:: INFORMATION SHOWN ::
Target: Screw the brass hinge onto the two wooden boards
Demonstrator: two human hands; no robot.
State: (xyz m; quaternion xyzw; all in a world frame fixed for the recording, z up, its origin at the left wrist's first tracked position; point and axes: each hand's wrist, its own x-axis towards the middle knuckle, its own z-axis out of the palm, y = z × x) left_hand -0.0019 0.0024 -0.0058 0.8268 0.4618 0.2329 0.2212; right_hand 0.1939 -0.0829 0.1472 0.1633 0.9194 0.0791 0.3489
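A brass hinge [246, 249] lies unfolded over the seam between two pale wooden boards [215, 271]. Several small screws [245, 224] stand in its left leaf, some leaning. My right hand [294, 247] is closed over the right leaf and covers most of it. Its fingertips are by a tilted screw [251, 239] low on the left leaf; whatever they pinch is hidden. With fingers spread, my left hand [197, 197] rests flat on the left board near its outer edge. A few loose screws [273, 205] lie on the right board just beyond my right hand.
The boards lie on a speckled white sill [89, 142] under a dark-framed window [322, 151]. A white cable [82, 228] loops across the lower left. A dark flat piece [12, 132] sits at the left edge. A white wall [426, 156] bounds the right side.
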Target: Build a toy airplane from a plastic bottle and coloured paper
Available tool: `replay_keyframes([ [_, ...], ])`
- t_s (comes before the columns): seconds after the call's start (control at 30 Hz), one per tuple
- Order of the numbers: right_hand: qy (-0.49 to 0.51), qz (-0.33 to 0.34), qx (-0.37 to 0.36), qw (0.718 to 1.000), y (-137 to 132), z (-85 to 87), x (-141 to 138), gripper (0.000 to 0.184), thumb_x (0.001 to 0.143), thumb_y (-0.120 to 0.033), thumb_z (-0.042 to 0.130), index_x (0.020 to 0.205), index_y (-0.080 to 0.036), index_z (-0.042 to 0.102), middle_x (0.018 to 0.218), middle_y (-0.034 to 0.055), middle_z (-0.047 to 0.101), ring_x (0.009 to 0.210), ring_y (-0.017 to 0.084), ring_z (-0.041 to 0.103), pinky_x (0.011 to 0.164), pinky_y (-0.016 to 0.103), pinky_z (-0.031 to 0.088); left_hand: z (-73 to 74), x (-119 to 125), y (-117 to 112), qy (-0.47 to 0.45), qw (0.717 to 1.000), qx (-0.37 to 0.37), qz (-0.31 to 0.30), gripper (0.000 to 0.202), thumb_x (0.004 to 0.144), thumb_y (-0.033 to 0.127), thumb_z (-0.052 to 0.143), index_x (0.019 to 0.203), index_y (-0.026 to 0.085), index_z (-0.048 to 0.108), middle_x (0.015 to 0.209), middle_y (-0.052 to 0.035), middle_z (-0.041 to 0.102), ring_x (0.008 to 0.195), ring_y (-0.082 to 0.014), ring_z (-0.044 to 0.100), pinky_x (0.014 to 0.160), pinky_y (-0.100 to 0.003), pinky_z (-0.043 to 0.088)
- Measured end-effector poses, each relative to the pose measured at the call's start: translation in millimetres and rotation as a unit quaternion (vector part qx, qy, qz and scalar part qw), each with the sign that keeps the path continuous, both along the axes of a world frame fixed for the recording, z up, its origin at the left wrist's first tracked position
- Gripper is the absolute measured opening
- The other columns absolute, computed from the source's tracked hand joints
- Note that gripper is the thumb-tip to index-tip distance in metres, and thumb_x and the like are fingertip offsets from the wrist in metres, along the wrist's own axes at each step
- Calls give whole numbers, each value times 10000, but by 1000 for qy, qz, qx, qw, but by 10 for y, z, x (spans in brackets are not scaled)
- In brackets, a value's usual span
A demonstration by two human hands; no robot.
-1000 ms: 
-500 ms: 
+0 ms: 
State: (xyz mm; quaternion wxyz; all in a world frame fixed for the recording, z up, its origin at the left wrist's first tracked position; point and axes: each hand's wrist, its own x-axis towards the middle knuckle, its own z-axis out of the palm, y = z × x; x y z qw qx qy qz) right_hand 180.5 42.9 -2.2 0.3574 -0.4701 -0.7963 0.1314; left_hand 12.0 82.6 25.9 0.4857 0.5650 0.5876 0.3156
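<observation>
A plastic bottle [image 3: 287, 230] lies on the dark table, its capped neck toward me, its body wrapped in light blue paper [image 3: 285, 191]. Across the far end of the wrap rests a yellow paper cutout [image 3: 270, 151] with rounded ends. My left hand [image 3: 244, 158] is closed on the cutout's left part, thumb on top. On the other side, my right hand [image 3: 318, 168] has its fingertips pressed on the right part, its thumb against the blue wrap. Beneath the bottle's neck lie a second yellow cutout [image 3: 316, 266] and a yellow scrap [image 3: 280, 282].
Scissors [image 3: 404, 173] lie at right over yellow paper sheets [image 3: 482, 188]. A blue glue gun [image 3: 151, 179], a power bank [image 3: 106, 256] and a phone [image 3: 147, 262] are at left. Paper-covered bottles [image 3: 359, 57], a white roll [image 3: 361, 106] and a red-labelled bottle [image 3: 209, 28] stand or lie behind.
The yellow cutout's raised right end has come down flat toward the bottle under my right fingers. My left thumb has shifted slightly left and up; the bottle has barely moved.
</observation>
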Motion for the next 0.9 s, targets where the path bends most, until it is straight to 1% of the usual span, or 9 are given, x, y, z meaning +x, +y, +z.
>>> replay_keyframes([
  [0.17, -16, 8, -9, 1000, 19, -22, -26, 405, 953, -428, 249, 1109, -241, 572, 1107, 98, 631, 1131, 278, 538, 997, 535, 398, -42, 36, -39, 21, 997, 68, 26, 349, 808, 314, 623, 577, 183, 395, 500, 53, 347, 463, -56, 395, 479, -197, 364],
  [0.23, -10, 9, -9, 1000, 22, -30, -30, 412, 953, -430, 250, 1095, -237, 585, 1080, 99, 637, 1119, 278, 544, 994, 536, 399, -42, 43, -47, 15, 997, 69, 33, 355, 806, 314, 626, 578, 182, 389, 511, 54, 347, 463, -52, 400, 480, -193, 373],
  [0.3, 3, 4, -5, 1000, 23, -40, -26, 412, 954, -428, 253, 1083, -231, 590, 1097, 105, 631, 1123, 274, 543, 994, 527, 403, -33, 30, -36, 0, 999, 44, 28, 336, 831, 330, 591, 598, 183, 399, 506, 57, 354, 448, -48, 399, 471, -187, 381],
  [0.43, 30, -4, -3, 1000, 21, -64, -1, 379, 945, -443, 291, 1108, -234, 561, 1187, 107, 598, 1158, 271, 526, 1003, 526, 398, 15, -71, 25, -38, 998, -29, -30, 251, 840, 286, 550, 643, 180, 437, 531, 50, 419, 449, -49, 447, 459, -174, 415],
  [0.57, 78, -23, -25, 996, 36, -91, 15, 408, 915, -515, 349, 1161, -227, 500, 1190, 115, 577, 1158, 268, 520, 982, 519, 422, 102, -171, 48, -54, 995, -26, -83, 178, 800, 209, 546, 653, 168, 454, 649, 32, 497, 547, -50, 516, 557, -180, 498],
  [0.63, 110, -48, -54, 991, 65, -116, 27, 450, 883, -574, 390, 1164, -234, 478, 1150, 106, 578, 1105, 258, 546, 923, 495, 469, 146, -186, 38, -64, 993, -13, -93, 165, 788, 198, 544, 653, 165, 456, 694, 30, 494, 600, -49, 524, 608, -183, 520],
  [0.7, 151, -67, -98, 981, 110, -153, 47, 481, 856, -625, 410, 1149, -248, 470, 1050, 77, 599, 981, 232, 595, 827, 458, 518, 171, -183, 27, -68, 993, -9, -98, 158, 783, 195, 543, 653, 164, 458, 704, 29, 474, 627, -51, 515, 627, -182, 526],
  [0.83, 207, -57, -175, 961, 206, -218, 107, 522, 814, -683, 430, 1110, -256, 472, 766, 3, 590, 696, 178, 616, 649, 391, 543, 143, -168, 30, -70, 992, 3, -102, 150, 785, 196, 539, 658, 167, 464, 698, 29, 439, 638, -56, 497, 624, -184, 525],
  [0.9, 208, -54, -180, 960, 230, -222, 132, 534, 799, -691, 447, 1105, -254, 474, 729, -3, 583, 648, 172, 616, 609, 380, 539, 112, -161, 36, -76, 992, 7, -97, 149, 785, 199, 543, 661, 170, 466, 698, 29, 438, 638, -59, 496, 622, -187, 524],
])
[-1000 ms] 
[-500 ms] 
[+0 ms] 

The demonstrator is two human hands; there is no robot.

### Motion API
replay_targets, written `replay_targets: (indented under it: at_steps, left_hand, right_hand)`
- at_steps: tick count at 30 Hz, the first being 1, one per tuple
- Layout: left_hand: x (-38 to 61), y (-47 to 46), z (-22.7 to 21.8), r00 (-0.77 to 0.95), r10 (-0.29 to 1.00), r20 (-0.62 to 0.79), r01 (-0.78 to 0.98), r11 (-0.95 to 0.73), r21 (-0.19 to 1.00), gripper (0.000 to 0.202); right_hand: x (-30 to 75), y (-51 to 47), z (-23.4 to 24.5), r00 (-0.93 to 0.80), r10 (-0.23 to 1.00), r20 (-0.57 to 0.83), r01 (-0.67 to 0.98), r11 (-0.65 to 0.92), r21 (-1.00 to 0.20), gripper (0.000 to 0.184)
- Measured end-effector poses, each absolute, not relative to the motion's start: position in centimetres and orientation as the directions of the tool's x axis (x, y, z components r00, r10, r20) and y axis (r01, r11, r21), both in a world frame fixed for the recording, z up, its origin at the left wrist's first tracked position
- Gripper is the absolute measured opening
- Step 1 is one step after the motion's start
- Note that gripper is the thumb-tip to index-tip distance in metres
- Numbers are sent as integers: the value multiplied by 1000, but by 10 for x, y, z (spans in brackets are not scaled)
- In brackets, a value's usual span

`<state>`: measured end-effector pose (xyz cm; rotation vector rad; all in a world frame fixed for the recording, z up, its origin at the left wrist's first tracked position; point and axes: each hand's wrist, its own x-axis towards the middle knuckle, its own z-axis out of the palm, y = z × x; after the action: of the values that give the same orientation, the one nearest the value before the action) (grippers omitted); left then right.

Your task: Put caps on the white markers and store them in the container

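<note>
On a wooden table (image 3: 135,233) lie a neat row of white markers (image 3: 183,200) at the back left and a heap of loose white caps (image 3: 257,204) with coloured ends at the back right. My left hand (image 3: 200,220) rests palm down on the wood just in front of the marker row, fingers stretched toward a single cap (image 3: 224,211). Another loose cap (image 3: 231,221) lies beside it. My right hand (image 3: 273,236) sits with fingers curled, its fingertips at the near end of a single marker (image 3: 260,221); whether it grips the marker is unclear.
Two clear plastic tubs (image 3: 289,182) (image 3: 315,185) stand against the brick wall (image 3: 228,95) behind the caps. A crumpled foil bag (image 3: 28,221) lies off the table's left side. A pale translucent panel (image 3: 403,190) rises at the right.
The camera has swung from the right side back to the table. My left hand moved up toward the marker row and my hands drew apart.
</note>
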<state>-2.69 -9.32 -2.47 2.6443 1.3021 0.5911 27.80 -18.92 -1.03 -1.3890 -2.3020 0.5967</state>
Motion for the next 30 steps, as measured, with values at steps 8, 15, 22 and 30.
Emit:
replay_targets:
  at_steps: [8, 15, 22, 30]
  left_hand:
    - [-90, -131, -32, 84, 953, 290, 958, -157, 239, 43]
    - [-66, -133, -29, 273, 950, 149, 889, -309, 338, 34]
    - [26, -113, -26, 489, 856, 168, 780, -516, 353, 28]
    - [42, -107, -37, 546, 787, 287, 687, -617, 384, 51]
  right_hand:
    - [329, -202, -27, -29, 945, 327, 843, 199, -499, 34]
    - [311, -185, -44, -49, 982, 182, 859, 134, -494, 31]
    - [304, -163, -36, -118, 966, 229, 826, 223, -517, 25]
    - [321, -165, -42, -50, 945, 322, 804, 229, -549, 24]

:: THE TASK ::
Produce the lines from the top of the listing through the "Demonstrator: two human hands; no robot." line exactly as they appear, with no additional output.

:: ANSWER FOR THIS EXERCISE ::
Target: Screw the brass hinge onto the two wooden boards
Demonstrator: two human hands; no robot.

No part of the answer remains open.